FDA Warning of Suicidal Risk Associated with Antidepressants in Juveniles and Young Adults Reviewed at Recent ISCTM Meeting

    WASHINGTON, March 6 /CNW/ - The International Society for CNS Clinical
Trials and Methodology (ISCTM) held its 2008 annual meeting in Washington, DC,
February 25-27. This organization involves collaborative efforts among
academic and research clinicians, representatives of the pharmaceutical
industry, and governmental drug-regulatory bodies to improve methods for
testing efficacy and safety of drugs used to treat psychiatric and
neurological disorders. A half-day symposium explored FDA-required "black-box"
drug safety warnings of evidence of increased risk of suicidal thoughts and
actions during treatment with antidepressants in juvenile and young-adult
patients as a case study.  The symposium was chaired by FDA-advisor Andrew
Leon, Ph.D. (Cornell Medical Center), and Ross J. Baldessarini, M.D. (Harvard
Medical School). Other speakers were Neil Chayet, J.D. (Harvard Medical
School), Thomas Laughren, M.D. (US FDA), James McNulty (Past-President,
National Alliance on Mental Illness [NAMI]), and Sharon-Lise Normand, Ph.D.
(Harvard School of Public Health).

    Dr. Baldessarini noted: "Studies aimed at reducing risk of suicide remain
far less well developed than many other treatments for psychiatric patients,
despite the importance of the problem. Evidence of whether antidepressants
increase or reduce risk of suicidal behaviors remains surprisingly
inconsistent and inconclusive."

    Symposium speakers reviewed evidence supporting the expanded safety
warning for all drug products that are FDA-approved for the treatment of major
depression, that involve 180-million prescriptions a year in the US. The FDA
also is conducting a systematic review of suicidal risks associated with
anti-epilepsy drugs and considering use of more systematic assessments of
suicidal thinking and behaviors to replace current incidental patient and
clinician reporting of adverse events during trials.

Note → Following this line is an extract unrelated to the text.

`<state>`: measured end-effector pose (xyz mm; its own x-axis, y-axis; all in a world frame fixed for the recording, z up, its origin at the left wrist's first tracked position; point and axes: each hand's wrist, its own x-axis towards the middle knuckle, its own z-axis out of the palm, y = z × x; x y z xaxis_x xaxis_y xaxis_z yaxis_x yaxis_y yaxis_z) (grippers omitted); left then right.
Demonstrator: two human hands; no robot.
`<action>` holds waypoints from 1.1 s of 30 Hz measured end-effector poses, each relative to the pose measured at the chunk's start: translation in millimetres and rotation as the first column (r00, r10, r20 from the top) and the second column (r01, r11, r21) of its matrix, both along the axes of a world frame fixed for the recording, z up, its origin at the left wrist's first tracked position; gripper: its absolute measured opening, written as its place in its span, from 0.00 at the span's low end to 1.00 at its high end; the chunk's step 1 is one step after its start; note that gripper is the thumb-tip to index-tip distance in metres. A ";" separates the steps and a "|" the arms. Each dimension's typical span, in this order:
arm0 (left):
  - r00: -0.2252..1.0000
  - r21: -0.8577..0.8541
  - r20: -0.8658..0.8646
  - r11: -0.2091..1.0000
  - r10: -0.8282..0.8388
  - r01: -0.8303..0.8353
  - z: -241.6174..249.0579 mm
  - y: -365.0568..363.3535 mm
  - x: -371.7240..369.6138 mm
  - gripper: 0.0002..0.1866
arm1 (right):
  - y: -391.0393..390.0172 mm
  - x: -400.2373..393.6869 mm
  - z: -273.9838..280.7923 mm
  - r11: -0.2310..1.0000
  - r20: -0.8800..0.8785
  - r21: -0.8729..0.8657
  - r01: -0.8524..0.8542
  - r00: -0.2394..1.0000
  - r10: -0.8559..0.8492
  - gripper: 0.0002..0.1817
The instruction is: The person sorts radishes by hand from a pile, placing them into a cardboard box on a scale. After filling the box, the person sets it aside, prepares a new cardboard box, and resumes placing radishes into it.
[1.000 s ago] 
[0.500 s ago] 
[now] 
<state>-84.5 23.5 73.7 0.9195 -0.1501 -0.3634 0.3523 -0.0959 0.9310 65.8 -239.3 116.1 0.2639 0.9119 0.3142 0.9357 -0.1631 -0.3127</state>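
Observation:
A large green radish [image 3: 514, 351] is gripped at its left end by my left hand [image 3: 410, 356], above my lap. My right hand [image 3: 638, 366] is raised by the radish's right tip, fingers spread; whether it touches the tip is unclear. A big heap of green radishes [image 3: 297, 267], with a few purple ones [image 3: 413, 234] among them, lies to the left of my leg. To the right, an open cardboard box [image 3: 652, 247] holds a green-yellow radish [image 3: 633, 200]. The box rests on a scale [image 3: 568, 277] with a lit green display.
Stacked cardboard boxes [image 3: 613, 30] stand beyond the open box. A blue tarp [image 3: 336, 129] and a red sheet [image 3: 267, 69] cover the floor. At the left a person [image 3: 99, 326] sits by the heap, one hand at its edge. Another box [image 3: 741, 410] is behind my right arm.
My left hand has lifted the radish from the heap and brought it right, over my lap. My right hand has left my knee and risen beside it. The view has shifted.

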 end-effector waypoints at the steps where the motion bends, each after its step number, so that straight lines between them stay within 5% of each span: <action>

    Suggestions for further action discussed at the symposium include the
need for longer studies of both potential beneficial and adverse effects of
various medicines that act on the brain, as well as greater collaborative
relationships and more open information-sharing among psychiatric patients,
clinicians, researchers, the pharmaceutical industry, and FDA.  Redoubled
efforts are needed to identify more tolerable, safer and more effective
treatments for depression, and to limit suicidal risks, as well as adequate
information to guide sound treatment planning so as to balance risks and
benefits of antidepressant treatment. ISCTM plans to continue its
consideration of methods for suicide assessment with drugs that act on the
brain, and approaches to treatments aimed at reducing suicidal risks.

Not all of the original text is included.